◆ **Assigned task**:
Find every line with the string "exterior" in the material below and copy it.

◇ ◇ ◇ ◇

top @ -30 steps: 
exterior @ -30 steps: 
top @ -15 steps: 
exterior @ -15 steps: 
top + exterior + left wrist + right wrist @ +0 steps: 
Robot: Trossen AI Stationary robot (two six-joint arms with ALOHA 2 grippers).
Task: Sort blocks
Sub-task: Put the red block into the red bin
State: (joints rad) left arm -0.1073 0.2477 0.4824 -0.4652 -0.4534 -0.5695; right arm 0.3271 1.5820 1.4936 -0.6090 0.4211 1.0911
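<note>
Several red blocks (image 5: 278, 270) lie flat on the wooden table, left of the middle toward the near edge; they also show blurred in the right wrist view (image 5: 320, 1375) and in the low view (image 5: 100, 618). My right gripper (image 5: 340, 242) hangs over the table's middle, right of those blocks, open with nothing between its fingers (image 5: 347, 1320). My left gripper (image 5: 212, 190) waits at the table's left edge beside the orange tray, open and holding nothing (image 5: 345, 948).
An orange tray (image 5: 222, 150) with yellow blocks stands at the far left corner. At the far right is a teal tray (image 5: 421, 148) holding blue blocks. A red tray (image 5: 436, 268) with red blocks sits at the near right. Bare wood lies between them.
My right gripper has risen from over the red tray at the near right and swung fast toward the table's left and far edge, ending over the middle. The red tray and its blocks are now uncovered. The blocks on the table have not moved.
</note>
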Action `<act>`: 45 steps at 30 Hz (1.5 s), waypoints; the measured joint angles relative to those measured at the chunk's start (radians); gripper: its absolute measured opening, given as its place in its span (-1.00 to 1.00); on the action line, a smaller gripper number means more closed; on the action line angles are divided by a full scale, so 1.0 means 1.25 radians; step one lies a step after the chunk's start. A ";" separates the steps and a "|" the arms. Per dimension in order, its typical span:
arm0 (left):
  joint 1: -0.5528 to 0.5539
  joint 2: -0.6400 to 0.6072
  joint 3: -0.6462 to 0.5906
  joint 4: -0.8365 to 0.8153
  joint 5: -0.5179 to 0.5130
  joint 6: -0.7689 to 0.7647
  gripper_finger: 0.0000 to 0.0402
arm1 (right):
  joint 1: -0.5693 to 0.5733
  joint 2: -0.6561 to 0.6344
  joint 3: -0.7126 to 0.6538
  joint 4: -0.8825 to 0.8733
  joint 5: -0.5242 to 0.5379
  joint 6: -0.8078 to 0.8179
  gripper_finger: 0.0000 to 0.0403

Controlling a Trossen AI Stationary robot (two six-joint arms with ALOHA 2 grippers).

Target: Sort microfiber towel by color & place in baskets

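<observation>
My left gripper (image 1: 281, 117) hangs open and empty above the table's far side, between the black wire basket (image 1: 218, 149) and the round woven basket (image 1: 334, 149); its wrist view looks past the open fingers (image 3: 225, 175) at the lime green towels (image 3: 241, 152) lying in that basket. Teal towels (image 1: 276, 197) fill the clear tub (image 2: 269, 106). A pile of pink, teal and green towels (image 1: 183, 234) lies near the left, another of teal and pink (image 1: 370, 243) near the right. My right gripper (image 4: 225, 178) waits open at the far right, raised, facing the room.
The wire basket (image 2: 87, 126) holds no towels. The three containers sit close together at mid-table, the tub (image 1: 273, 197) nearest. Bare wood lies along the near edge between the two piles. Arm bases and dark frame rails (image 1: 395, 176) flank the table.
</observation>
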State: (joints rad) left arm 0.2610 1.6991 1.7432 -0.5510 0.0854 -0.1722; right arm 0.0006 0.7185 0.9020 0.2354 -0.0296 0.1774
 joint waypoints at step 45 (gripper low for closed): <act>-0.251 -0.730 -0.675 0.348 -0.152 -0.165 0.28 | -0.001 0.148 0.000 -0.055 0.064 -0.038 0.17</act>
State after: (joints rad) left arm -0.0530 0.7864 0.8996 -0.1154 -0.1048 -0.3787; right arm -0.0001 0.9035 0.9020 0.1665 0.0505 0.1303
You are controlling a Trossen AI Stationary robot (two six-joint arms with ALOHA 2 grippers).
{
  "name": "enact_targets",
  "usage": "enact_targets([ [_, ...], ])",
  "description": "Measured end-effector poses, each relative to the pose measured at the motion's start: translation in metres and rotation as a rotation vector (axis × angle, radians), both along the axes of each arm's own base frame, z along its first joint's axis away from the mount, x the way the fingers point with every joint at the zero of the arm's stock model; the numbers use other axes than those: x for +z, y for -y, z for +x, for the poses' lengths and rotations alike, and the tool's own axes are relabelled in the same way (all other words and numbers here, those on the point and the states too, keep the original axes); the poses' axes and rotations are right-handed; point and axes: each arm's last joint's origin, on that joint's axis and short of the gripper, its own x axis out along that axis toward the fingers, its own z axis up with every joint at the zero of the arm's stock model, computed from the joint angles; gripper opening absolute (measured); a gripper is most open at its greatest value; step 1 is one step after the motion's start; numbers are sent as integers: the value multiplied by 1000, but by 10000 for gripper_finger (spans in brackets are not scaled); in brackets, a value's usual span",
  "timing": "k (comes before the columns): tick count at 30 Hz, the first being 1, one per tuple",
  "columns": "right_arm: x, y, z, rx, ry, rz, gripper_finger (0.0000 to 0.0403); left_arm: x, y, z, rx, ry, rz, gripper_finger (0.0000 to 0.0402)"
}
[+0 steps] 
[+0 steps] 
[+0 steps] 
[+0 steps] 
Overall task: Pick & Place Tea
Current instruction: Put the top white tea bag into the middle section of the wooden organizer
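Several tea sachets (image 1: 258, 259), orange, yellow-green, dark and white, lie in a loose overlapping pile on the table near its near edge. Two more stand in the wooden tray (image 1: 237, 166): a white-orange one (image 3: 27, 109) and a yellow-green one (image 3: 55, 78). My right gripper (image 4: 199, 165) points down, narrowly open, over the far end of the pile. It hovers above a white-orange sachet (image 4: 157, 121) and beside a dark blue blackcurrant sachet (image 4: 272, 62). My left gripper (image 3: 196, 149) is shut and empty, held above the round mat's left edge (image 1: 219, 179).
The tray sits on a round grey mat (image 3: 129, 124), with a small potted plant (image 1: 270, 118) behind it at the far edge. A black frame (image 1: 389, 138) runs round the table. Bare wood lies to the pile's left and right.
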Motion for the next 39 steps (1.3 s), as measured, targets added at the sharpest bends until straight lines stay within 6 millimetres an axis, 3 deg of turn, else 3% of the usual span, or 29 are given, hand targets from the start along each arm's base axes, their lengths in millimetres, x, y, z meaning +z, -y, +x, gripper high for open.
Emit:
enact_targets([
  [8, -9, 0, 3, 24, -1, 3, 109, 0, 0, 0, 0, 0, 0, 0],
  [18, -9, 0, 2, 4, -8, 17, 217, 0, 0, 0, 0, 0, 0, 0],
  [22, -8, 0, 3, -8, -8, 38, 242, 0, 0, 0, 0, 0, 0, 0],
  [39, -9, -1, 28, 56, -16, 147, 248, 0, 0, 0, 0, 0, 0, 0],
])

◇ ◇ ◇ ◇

◆ **Exercise response**:
exterior @ -30 steps: 
exterior @ -15 steps: 
top + exterior + left wrist + right wrist @ +0 steps: 

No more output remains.